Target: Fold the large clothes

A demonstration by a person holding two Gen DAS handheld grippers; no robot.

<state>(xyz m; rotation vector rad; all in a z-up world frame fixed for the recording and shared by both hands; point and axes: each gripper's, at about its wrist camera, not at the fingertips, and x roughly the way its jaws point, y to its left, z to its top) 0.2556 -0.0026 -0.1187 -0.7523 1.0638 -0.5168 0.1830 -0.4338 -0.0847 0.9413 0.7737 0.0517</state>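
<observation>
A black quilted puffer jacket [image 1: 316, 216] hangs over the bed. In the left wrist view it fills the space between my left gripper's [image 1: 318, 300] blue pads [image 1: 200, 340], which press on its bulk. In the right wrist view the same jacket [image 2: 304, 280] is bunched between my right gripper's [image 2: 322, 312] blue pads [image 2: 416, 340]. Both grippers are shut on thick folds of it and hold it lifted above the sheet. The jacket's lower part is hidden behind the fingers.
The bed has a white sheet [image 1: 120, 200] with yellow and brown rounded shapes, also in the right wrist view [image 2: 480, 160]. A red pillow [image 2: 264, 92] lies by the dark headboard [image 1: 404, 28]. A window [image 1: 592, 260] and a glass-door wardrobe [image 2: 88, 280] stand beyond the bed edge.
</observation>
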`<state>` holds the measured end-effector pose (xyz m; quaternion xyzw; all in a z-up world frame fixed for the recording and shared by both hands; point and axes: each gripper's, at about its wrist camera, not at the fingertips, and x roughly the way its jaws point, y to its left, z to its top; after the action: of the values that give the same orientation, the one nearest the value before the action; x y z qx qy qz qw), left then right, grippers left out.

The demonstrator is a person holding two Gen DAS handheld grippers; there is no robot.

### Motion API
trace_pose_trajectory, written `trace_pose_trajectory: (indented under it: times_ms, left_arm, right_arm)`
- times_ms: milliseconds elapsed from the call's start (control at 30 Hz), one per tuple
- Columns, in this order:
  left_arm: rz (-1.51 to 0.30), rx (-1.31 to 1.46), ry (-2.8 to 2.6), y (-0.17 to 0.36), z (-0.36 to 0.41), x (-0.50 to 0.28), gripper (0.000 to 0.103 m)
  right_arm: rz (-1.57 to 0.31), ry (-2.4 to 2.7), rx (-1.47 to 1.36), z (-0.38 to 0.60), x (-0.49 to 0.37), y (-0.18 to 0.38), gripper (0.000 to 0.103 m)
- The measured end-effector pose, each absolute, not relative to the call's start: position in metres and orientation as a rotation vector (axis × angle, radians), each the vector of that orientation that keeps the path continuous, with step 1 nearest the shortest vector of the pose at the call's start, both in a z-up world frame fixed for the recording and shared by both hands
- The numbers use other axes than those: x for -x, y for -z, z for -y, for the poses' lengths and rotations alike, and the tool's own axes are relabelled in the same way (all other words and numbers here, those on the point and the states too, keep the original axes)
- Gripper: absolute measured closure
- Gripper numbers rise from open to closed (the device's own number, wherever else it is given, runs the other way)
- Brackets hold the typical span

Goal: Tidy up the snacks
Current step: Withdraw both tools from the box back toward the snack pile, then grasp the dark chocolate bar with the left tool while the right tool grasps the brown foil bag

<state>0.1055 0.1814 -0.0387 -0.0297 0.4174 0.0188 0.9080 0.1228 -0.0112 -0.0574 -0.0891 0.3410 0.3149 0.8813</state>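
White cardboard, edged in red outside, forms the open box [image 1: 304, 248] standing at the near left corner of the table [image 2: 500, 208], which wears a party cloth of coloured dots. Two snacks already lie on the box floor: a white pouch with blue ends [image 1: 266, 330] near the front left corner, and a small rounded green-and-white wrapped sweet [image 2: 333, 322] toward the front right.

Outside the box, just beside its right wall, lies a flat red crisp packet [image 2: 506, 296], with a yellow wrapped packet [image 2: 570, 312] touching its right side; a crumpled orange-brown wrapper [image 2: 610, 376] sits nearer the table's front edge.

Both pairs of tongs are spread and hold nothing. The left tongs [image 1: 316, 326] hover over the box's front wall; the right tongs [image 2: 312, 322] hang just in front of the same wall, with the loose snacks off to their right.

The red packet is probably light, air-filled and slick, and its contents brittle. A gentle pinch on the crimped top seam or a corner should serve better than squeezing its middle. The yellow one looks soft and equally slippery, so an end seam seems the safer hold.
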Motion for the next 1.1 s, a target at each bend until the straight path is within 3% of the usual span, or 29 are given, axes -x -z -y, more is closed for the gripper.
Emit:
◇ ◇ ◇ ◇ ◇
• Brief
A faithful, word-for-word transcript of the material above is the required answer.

• Result of this task
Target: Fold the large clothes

A demonstration by a person holding two Gen DAS handheld grippers; no robot.

<state>(xyz m; rotation vector rad; all in a z-up world frame fixed for the recording and shared by both hands; point and axes: each gripper's, at about its wrist camera, not at the fingertips, and x roughly the way its jaws point, y to its left, z to its top) 0.2556 -0.0026 -0.1187 -0.7523 1.0638 -0.5168 0.1830 -0.4338 -0.0847 0.9413 0.7737 0.0517</state>
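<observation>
A black quilted puffer jacket [image 1: 316, 216] hangs over the bed. In the left wrist view it fills the space between my left gripper's [image 1: 318, 300] blue pads [image 1: 200, 340], which press on its bulk. In the right wrist view the same jacket [image 2: 304, 280] is bunched between my right gripper's [image 2: 322, 312] blue pads [image 2: 416, 340]. Both grippers are shut on thick folds of it and hold it lifted above the sheet. The jacket's lower part is hidden behind the fingers.
The bed has a white sheet [image 1: 120, 200] with yellow and brown rounded shapes, also in the right wrist view [image 2: 480, 160]. A red pillow [image 2: 264, 92] lies by the dark headboard [image 1: 404, 28]. A window [image 1: 592, 260] and a glass-door wardrobe [image 2: 88, 280] stand beyond the bed edge.
</observation>
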`<state>` holds the measured end-effector pose (xyz m; quaternion xyzw; all in a z-up world frame fixed for the recording and shared by both hands; point and axes: each gripper's, at about its wrist camera, not at the fingertips, and x roughly the way its jaws point, y to its left, z to its top; after the action: of the values that give the same orientation, the one nearest the value before the action; x y z qx qy qz qw), left then right, grippers left out.

The demonstrator is a person holding two Gen DAS handheld grippers; there is no robot.

### Motion API
trace_pose_trajectory, written `trace_pose_trajectory: (indented under it: times_ms, left_arm, right_arm)`
- times_ms: milliseconds elapsed from the call's start (control at 30 Hz), one per tuple
- Columns, in this order:
  left_arm: rz (-1.51 to 0.30), rx (-1.31 to 1.46), ry (-2.8 to 2.6), y (-0.17 to 0.36), z (-0.36 to 0.41), x (-0.50 to 0.28), gripper (0.000 to 0.103 m)
  right_arm: rz (-1.57 to 0.31), ry (-2.4 to 2.7), rx (-1.47 to 1.36), z (-0.38 to 0.60), x (-0.49 to 0.37), y (-0.18 to 0.38), gripper (0.000 to 0.103 m)
- The measured end-effector pose, each absolute, not relative to the call's start: position in metres and orientation as a rotation vector (axis × angle, radians), each the vector of that orientation that keeps the path continuous, with step 1 nearest the shortest vector of the pose at the call's start, both in a z-up world frame fixed for the recording and shared by both hands
- The numbers use other axes than those: x for -x, y for -z, z for -y, for the poses' lengths and rotations alike, and the tool's own axes are relabelled in the same way (all other words and numbers here, those on the point and the states too, keep the original axes)
- Gripper: absolute measured closure
- Gripper numbers rise from open to closed (the device's own number, wherever else it is given, runs the other way)
- Brackets hold the typical span

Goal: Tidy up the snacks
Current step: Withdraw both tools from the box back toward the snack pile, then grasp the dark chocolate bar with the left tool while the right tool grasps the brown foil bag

<state>0.1055 0.1814 -0.0387 -0.0297 0.4174 0.0188 0.9080 0.1228 -0.0112 -0.0574 -0.0891 0.3410 0.3149 0.8813</state>
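White cardboard, edged in red outside, forms the open box [image 1: 304, 248] standing at the near left corner of the table [image 2: 500, 208], which wears a party cloth of coloured dots. Two snacks already lie on the box floor: a white pouch with blue ends [image 1: 266, 330] near the front left corner, and a small rounded green-and-white wrapped sweet [image 2: 333, 322] toward the front right.

Outside the box, just beside its right wall, lies a flat red crisp packet [image 2: 506, 296], with a yellow wrapped packet [image 2: 570, 312] touching its right side; a crumpled orange-brown wrapper [image 2: 610, 376] sits nearer the table's front edge.

Both pairs of tongs are spread and hold nothing. The left tongs [image 1: 316, 326] hover over the box's front wall; the right tongs [image 2: 312, 322] hang just in front of the same wall, with the loose snacks off to their right.

The red packet is probably light, air-filled and slick, and its contents brittle. A gentle pinch on the crimped top seam or a corner should serve better than squeezing its middle. The yellow one looks soft and equally slippery, so an end seam seems the safer hold.
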Motion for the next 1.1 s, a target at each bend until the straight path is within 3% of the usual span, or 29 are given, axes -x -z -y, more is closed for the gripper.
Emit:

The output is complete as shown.